■ **Assigned task**
Please copy out the entries until you have copied the line that contains "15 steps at", beginning with the first line.

■ **Raw data**
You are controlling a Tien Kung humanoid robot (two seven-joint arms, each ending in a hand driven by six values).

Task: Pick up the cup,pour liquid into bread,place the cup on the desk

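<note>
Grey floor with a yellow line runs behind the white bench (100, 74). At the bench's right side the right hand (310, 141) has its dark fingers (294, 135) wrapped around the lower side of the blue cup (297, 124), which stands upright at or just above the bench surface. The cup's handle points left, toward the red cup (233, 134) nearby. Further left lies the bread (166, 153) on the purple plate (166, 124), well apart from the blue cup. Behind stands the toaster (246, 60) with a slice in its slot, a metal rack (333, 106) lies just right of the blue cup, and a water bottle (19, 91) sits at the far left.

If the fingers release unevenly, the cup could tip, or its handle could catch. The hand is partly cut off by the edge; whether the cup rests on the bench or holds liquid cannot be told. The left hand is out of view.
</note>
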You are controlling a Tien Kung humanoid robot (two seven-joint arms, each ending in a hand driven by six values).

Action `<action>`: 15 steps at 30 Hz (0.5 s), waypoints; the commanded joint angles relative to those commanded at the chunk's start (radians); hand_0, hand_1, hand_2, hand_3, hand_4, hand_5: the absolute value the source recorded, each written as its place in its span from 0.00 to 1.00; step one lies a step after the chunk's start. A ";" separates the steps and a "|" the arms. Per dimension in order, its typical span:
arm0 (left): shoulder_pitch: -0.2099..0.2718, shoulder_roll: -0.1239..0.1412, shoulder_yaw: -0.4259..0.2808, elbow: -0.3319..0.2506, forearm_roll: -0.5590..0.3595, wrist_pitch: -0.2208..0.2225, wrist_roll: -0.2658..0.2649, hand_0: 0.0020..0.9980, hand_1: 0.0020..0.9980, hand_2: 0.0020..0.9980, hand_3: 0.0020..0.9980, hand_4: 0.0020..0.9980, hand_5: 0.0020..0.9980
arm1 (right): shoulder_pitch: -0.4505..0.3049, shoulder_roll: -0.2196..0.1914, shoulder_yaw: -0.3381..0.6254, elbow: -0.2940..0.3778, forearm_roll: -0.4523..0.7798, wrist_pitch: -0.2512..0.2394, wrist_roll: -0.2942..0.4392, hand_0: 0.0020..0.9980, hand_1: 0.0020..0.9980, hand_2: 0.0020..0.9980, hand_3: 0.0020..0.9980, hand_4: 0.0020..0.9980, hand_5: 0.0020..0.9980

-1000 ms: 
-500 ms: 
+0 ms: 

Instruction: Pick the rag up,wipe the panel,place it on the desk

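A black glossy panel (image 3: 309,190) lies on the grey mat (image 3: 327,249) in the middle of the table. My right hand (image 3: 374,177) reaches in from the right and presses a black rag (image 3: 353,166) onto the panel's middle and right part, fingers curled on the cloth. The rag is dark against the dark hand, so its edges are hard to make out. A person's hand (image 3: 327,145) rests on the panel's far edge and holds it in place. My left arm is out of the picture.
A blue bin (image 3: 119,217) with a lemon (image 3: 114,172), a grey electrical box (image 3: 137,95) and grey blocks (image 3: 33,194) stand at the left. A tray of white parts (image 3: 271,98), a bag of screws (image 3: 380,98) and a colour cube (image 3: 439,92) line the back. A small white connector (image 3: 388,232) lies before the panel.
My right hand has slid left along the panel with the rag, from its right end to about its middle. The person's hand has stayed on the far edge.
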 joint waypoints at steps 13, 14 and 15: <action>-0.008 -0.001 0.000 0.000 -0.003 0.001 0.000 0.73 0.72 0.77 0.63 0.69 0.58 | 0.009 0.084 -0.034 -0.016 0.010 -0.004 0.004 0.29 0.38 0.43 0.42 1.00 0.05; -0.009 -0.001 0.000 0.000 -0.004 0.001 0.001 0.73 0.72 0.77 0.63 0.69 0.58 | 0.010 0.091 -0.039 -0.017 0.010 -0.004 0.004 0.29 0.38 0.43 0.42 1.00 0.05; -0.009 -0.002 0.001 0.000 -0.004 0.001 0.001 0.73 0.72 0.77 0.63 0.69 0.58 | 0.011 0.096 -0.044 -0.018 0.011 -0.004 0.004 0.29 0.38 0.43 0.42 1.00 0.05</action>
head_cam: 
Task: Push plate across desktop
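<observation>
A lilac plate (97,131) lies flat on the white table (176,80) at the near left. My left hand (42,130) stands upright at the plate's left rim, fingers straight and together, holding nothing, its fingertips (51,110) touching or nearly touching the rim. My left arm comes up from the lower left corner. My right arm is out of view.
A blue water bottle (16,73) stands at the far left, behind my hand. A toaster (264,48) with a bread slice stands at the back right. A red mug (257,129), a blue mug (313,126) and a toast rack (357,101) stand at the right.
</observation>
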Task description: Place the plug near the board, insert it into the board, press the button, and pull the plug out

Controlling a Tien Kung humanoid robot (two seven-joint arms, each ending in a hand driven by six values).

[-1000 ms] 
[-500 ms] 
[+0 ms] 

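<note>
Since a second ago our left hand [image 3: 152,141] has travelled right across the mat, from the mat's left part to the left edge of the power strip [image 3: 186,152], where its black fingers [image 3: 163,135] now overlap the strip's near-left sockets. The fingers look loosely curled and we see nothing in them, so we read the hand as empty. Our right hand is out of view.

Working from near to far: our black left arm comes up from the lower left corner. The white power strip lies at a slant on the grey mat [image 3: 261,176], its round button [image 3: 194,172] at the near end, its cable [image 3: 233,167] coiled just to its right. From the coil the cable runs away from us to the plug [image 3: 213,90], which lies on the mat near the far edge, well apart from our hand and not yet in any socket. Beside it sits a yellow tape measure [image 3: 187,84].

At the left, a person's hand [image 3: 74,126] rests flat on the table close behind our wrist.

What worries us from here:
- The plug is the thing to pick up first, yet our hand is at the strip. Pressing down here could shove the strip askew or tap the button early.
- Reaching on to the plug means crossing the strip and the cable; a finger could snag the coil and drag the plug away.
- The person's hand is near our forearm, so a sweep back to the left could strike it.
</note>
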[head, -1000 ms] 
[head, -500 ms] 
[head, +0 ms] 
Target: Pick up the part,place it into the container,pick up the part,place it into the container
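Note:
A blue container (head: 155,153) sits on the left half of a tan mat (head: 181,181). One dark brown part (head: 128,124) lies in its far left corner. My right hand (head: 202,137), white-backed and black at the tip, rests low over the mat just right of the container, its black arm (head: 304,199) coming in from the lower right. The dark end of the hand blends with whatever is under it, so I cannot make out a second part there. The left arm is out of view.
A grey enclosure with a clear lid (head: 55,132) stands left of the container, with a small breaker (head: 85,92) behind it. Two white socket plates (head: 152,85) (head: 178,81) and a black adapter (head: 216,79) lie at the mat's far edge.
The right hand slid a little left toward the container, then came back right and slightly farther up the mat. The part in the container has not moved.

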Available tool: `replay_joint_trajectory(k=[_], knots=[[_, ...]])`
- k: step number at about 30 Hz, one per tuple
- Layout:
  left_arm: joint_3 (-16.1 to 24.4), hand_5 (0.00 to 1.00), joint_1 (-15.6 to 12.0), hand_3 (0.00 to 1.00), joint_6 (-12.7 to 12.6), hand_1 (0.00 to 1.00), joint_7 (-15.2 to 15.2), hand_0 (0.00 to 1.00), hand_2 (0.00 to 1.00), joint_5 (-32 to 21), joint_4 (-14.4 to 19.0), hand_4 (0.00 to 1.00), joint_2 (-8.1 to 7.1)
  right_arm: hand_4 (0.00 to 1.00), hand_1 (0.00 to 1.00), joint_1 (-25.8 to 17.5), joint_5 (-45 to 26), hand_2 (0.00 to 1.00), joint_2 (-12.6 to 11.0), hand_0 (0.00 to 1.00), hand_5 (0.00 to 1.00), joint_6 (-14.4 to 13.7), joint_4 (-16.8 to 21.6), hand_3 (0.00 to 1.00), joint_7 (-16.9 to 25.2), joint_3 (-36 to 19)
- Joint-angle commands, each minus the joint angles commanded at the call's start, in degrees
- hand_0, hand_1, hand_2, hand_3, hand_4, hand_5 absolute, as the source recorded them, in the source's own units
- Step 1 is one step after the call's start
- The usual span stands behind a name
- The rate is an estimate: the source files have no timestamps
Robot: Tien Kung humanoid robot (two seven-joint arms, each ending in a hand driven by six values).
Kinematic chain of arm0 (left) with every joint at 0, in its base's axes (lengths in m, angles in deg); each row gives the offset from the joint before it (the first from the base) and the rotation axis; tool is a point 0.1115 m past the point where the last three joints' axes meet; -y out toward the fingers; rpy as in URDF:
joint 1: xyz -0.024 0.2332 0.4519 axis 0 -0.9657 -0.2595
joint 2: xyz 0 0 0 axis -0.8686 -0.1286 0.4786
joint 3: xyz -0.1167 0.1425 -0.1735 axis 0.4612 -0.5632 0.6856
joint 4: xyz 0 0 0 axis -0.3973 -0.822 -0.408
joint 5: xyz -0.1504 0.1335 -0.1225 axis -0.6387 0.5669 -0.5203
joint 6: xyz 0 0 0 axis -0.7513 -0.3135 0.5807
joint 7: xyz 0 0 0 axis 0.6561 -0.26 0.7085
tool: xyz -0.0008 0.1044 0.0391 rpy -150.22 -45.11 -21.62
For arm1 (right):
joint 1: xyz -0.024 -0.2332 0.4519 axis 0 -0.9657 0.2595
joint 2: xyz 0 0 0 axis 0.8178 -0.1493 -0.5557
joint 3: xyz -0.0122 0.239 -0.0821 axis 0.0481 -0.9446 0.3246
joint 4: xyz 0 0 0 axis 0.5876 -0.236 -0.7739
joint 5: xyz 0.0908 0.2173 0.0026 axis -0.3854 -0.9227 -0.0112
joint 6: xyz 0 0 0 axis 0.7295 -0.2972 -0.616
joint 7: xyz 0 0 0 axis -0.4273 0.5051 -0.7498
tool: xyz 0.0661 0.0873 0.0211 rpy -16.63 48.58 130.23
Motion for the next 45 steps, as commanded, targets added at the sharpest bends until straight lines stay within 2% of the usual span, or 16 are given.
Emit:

■ **Exercise response**
You are controlling a Tien Kung humanoid robot (two seven-joint arms, each ending in a hand driven by six values).

Task: Pick up the cup,pour liquid into bread,place the cup on the desk

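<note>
Grey floor with a yellow line runs behind the white bench (100, 74). At the bench's right side the right hand (310, 141) has its dark fingers (294, 135) wrapped around the lower side of the blue cup (297, 124), which stands upright at or just above the bench surface. The cup's handle points left, toward the red cup (233, 134) nearby. Further left lies the bread (166, 153) on the purple plate (166, 124), well apart from the blue cup. Behind stands the toaster (246, 60) with a slice in its slot, a metal rack (333, 106) lies just right of the blue cup, and a water bottle (19, 91) sits at the far left.

If the fingers release unevenly, the cup could tip, or its handle could catch. The hand is partly cut off by the edge; whether the cup rests on the bench or holds liquid cannot be told. The left hand is out of view.
</note>
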You are controlling a Tien Kung humanoid robot (two seven-joint arms, each ending in a hand driven by six values).

Action `<action>`: 15 steps at 30 Hz (0.5 s), waypoints; the commanded joint angles relative to those commanded at the chunk's start (radians); hand_0, hand_1, hand_2, hand_3, hand_4, hand_5: the absolute value the source recorded, each written as its place in its span from 0.00 to 1.00; step one lies a step after the chunk's start. A ";" separates the steps and a "|" the arms. Per dimension in order, its typical span:

Nothing further is required for this exercise.